La disposición gubernamental establece que se deben elaborar tres listas de electores: una Listas de Ciudadanía Estatal» a partir de bases de datos federales a cargo del secretario de Seguridad Nacional, Markwayne Mullin, quien con la ayuda de la Seguridad Social, incluirá los ciudadanos estadounidenses con derecho a voto en cada Estado, antes del 30 de junio; otra exigirá al Servicio Postal crear «Listas Estatales de Participación por Voto Ausente y por Correo” que indicaran a quiénes entregaría el USPS (Servicio Postal de los Estados Unidos )las papeletas de voto por correo o en ausencia. Esta nueva norma debía incluir además una disposición que especificara que los estados debían presentar al USPS sus propias listas de votantes a quienes tenían previsto enviar papeletas de voto por correo o en ausencia.


Cuando todavía los funcionarios federales y estatales estaban tratando de compatibilizar el entramado que proponía la Orden Ejecutiva 14399 con los recursos disponibles y la futura capacitación del personal subalterno, la jueza Indira Talwani dictaminó el 18 de junio que las impugnaciones a la orden ejecutiva presentadas por grupos defensores del derecho al voto podían proceder en lo que respecta a las elecciones de mitad de mandato del 3 de noviembre, y el jueves 25 de junio, la misma jueza del Tribunal de Distrito de los Estados Unidos para el Distrito de Massachusetts dictaminó, en una impugnación independiente de la orden, que muchas de sus disposiciones centrales eran inconstitucionales. La parte de la orden dedicada a la aplicación de la ley, dictaminó Talwani, también excedía la autoridad del ejecutivo.


El lunes 24 de agosto la mayoría conservadora de la Corte Suprema permitió al Gobierno seguir adelante con su plan para modificar las normas del voto por correo antes de las elecciones de noviembre. Por seis votos contra tres, anuló este una resolución que impedía al Gobierno federal seguir adelante con partes de una orden ejecutiva firmada por Trump en marzo.


El miércoles 26 de agosto una coalición de 23 fiscales estatales (Massachusetts, Nevada , Arizona, Colorado, Connecticut, Delaware, District of Columbia, Hawái, Illinois, Maine, Maryland, Michigan, Minnesota, Nueva Jersey, Nuevo México, Nueva York, Carolina del Norte, Oregón, Rhode Island, Vermont, Virginia, Wisconsin, y Washington D.C.) y el gobernador de Pensilvania presentaron este miércoles una demanda contra el Servicio Postal de los Estados Unidos (USPS) para impugnar una regla final que, según los demandantes, interfiere con la autoridad constitucional de los estados para administrar las elecciones y limitaría el voto por correo, a lo que se sumaron un grupo de organizaciones de derechos civiles pidieron a una corte federal en Massachusetts una orden de emergencia que impida que el Servicio Postal de EE.UU. (USPS) implemente su nueva norma del voto por correo para las elecciones de noviembre.
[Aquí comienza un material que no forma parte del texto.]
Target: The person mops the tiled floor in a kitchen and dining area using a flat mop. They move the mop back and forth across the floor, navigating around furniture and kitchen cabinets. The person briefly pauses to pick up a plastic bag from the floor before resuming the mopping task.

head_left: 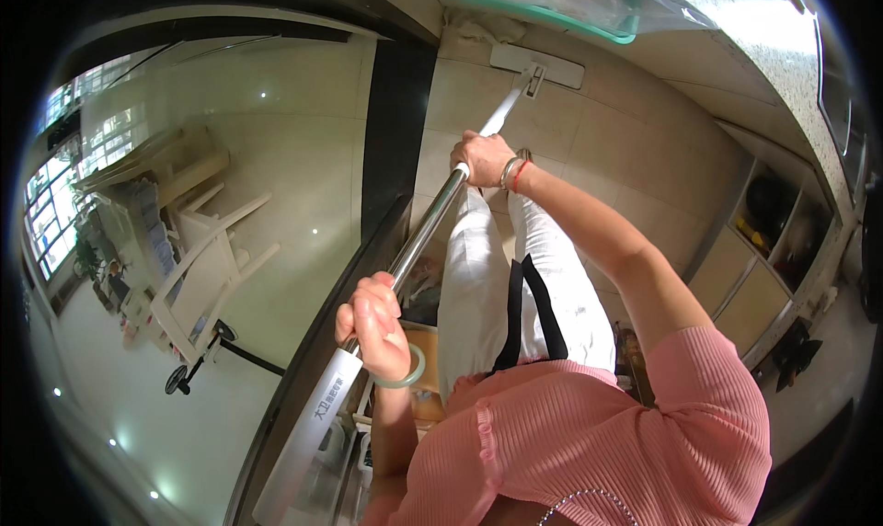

Las demandantes incluyen a la Unión Estadounidense por las Libertades Civiles (ACLUE), el Centro Brennan para la Justicia de la Facultad de Derecho de la Universidad de Nueva York, el Fondo de Defensa Legal, Asian Americans Advancing Justice y LatinoJustice.


En una nueva batalla de esta guerra sin fin, el jueves 27 de agosto la jueza Indira Talwani volvió a bloquear temporalmente la reforma del presidente Donald Trump para restringir el voto por correo al considerar que su aplicación podría privar del sufragio a miles de electores a poco más de dos meses de las elecciones legislativas de noviembre, al estimar que es «prácticamente imposible» cumplir con esta antes de las elecciones de mitad de mandato. La orden impide durante 14 días al USPS imponer los requisitos impugnados que afectan al formato de los sobres o los datos de los votantes y pide al Departamento de Justicia notificar a los funcionarios del Servicio Postal, en un plazo de 24 horas, el acatamiento de la nueva restricción temporal.


Pero todavía falta la próxima audiencia, que está prevista para el próximo 3 de septiembre. Por más que Trump apele esta nueva resolución, ya no hay tiempo para implementar la Orden Ejecutiva 14399, porque el tiempo corre y faltan 60 días en ese entonces para las elecciones de medio término.